**Task instructions**
The expected output is each line below containing "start", copied in full.
+-------+
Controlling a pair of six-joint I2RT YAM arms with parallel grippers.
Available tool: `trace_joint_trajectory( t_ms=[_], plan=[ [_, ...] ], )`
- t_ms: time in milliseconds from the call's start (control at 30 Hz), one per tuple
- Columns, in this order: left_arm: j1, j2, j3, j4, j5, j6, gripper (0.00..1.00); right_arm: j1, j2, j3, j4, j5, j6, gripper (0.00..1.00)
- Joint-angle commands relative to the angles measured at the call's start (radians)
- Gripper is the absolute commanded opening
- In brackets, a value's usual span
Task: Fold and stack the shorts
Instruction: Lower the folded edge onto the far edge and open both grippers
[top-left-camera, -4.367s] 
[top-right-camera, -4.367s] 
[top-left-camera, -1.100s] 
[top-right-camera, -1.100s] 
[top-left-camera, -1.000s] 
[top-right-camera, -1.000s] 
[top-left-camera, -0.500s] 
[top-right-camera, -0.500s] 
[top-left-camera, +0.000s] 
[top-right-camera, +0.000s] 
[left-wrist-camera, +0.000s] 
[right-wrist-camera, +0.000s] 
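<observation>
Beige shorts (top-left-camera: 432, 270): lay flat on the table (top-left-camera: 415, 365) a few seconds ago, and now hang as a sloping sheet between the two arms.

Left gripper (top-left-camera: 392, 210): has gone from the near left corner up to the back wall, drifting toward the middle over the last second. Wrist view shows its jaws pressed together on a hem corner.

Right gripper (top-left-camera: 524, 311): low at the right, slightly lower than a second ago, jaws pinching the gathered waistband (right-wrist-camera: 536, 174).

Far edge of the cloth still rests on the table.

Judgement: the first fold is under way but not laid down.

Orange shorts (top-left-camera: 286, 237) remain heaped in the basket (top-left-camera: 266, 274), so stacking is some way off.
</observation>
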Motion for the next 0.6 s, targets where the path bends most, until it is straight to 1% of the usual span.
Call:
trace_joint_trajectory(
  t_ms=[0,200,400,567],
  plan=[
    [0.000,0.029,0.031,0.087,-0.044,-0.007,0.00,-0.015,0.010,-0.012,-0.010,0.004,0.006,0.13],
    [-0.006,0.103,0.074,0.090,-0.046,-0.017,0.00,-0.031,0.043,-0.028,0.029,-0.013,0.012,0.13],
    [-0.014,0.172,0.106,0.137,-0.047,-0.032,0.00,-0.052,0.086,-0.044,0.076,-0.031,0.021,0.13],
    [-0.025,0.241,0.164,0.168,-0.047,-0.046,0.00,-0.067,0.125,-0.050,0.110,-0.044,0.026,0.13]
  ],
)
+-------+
**Expected answer**
- t_ms: time in milliseconds from the call's start (control at 30 Hz), one per tuple
- Joint-angle commands relative to the angles measured at the call's start (radians)

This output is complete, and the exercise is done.